Mr. Gundlach was right—prices continued to fall for another full year, eventually hitting 45 cents on the dollar. One big client got nervous and withdrew money from his fund. Mr. Gundlach ran out of money and couldn’t buy more, locking in his cost basis.

Beginning in the spring of 2009, the market launched a furious comeback. Mr. Gundlach’s firm eventually made about $20 billion from the bargain hunting.

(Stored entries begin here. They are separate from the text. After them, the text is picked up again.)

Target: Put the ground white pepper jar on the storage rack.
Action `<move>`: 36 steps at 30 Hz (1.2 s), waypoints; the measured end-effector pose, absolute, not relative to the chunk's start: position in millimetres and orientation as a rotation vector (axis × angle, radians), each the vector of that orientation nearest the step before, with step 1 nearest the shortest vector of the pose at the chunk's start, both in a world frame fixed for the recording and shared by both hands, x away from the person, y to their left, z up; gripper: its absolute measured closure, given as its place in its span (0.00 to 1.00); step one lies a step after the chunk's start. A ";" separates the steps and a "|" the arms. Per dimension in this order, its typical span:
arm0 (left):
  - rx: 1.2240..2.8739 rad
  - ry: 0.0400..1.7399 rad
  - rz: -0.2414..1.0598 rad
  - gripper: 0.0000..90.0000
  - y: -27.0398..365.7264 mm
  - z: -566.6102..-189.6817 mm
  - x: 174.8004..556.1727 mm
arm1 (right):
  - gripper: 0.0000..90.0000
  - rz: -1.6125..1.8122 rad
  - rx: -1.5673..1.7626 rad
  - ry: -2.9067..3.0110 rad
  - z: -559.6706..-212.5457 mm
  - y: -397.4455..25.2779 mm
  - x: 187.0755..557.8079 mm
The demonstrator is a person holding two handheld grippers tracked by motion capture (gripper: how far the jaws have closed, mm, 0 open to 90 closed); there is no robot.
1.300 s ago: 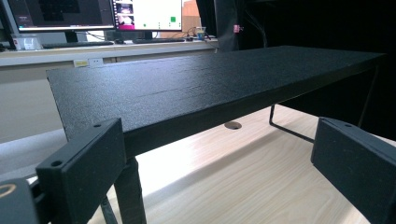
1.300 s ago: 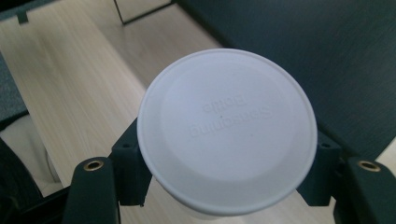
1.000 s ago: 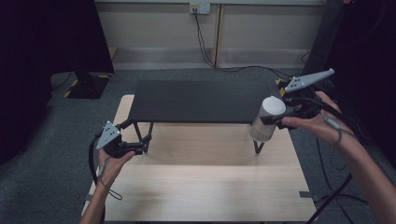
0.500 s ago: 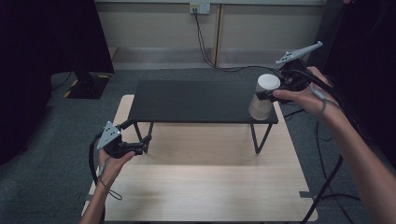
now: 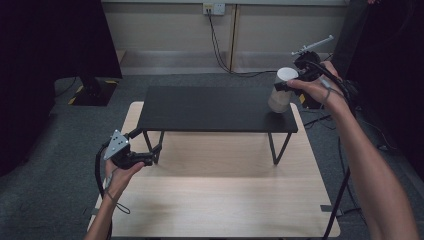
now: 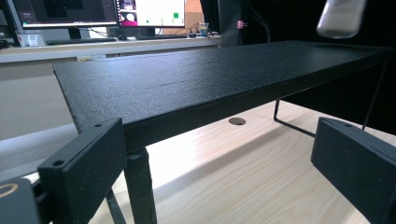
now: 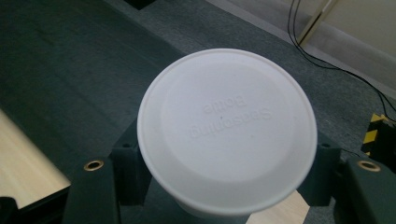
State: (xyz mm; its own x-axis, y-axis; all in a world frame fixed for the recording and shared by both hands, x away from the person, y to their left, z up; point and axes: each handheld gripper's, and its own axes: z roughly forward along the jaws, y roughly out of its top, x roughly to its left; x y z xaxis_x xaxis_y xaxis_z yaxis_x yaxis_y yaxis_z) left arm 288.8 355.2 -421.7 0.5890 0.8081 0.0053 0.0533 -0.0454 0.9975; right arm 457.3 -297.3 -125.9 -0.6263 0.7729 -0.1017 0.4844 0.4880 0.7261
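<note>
A white bottle with a round white lid (image 5: 281, 90) is held over the right end of the black shelf (image 5: 210, 110). My right gripper (image 5: 286, 86) is shut on it from the right. In the right gripper view the lid (image 7: 227, 122) sits between the two jaws, with raised lettering on top. From the left gripper view the bottle's base (image 6: 339, 18) hangs just above the shelf top (image 6: 210, 79). My left gripper (image 5: 148, 148) is open and holds nothing, low at the shelf's front left leg (image 6: 139, 186).
The shelf stands on thin black legs on a light wooden table (image 5: 215, 200). Grey carpet (image 5: 50, 150) surrounds the table. Monitors (image 6: 98, 11) stand on a far desk. Cables (image 5: 220, 45) run down the back wall.
My right gripper has carried the bottle up and back, from beside the shelf's front right corner to over its right end. The left gripper has barely moved.
</note>
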 end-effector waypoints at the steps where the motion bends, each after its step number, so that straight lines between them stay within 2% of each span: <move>1: 1.510 0.763 0.720 0.03 355.7 -421.8 288.8 | 0.39 0.937 1.058 2.309 -128.2 -297.3 461.1; 8: 1.510 0.766 0.719 0.03 358.6 -423.1 288.7 | 0.39 0.927 1.110 2.307 -137.6 -299.7 476.4; 19: 1.514 0.765 0.722 0.03 358.4 -422.7 288.7 | 0.38 1.029 1.140 2.257 -151.4 -315.4 472.9; 23: 1.511 0.768 0.721 0.03 358.7 -423.2 288.4 | 0.18 1.058 1.177 2.238 -153.4 -316.3 470.1; 28: 1.511 0.771 0.721 0.03 358.0 -422.9 288.0 | 0.08 1.109 1.176 2.166 -148.9 -327.5 453.4; 33: 1.503 0.772 0.724 0.02 358.8 -422.0 286.4 | 0.08 1.106 1.149 2.145 -138.5 -336.9 436.0; 36: 1.495 0.770 0.723 0.02 358.6 -422.1 285.2 | 0.08 1.079 1.106 2.158 -126.6 -342.4 410.1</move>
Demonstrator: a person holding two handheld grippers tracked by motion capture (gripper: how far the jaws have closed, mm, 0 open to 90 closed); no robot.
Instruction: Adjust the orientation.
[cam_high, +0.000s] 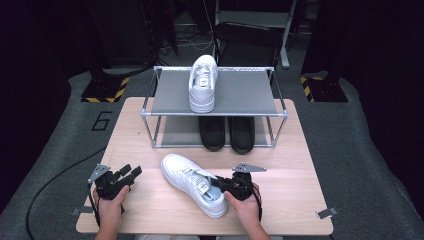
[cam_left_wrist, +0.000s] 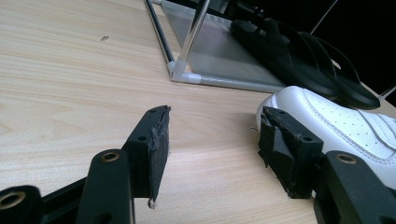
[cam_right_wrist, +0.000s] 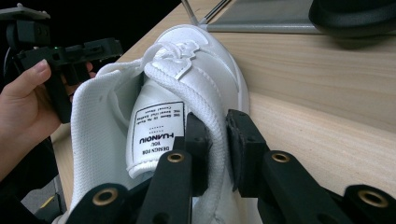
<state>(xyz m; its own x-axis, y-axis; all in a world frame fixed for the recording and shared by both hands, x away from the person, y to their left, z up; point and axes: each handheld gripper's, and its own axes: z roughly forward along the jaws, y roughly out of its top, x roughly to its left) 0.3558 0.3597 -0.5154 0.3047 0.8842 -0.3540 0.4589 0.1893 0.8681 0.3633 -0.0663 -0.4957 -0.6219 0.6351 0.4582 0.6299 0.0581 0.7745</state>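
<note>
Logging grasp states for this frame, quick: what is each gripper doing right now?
Left gripper: open, holding nothing, fingers apart above the table.
Right gripper: shut on the collar of the white sneaker lying on the table.

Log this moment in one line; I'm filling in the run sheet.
right claw: shut on shoe collar | left claw: open, beside toe | second shoe: on rack top | slippers: lower shelf
</note>
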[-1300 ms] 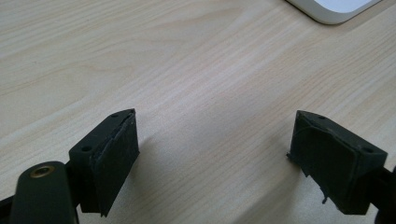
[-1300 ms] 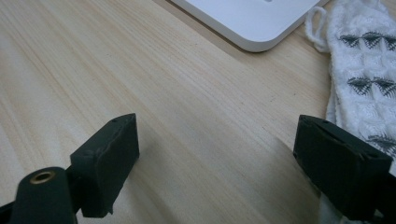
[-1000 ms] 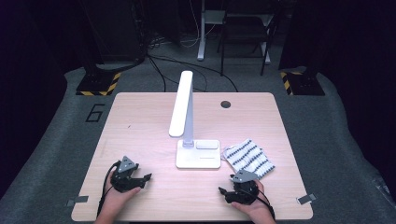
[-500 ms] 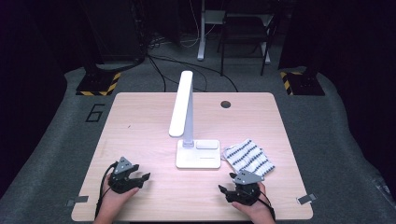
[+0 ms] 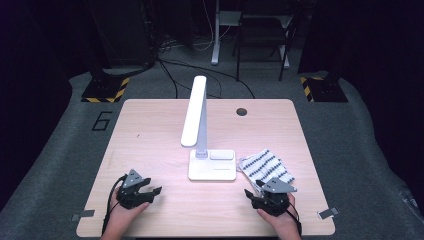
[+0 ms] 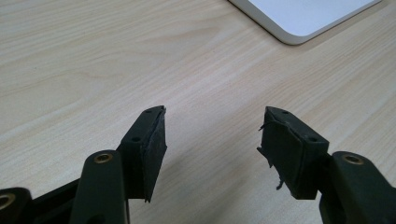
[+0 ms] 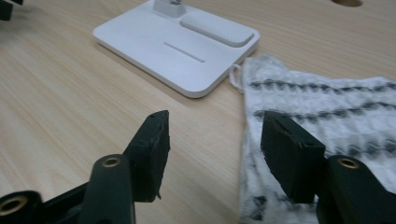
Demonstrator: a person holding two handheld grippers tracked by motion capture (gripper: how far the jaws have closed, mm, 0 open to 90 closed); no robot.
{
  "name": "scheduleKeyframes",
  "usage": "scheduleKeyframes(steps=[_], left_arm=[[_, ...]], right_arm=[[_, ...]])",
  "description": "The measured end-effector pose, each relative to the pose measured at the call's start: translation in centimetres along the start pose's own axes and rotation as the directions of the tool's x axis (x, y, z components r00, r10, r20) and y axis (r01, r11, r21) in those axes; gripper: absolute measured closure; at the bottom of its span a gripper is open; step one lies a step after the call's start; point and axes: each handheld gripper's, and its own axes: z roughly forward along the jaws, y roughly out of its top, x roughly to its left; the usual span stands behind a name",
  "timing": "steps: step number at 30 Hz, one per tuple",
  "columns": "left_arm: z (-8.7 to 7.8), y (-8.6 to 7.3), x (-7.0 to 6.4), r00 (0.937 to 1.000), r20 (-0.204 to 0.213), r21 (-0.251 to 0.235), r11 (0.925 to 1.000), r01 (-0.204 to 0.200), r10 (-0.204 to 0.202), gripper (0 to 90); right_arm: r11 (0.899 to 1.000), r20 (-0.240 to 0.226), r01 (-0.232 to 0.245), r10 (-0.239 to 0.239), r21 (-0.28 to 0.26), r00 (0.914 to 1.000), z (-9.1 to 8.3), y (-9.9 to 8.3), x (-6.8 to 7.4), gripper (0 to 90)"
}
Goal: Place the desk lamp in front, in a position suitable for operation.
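Because the right gripper (image 7: 212, 135) is nearest to it, the cloth (image 5: 265, 167) is taken as the thing to be picked up. The cloth is white with dark stripes. In the high view it is seen at the lower right of the table, lying flat, with its left edge touching the white lamp base (image 5: 212, 164). In the right gripper view it is spread at the right of the frame, and the near edge is found just under the right jaw.

The jaws of the right gripper are held wide apart, and nothing is gripped between them. The same is seen at the left gripper (image 6: 212, 135): its jaws are spread, and only bare wood is seen between them. It is held at the lower left of the high view, well apart from the cloth.

For the grab to go well, the right gripper should be moved a little toward the cloth and lowered, so that one edge is caught between both pads. The cloth is soft and thin, so a good fold should be pinched. The lamp (image 5: 194, 111) should not be bumped.

The table (image 5: 150, 130) is made of light wood, and a small round hole (image 5: 241, 111) is cut near its upper right. Grey floor (image 5: 60, 150) is seen around it, with cables and dark stands at the top of the frame.
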Motion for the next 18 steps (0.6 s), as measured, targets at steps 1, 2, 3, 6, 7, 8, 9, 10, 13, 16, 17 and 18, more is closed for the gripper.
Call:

THE LESSON: If a stock or bond has fallen, it often means expectations are low, as investors focus on troubles, not possible solutions, Mr. Gundlach says. “Identifiable problems aren’t a reason to stay away from an investment, they’re a reason to look,” he says. “The whole trick to investing is identifying when problems are already discounted in prices.”

MISS: From 2000 to 2002, junk bonds tumbled amid accounting scandals at Enron Corp., WorldCom and others.

Mr. Gundlach, at the time a fund manager at TCW Group, ran a fund focused on mortgages, as well as several other broader fixed-income funds. He crunched the numbers and realized a range of investments were suddenly cheap, even in a worst-case scenario. He itched to buy across various asset classes.

“Clients were terrified, reinforcing my [bullish] view,” he says.

Mr. Gundlach bought junk bonds in his broader funds but stuck with mortgages in his big mortgage fund, even though he had the ability to buy other kinds of investments, including junk bonds.

When the junk-bond market launched a powerful comeback he kicked himself for not doing more. “I didn’t think more broadly about diversifying my strategy,” Mr. Gundlach says.

THE LESSON: Most investors miss huge opportunities outside their comfort zones. “I had a very narrow way of thinking about investing.… I vowed not to do that again,” Mr. Gundlach says. “Most Americans tremble about buying outside the U.S.,” for example, so they squander opportunities.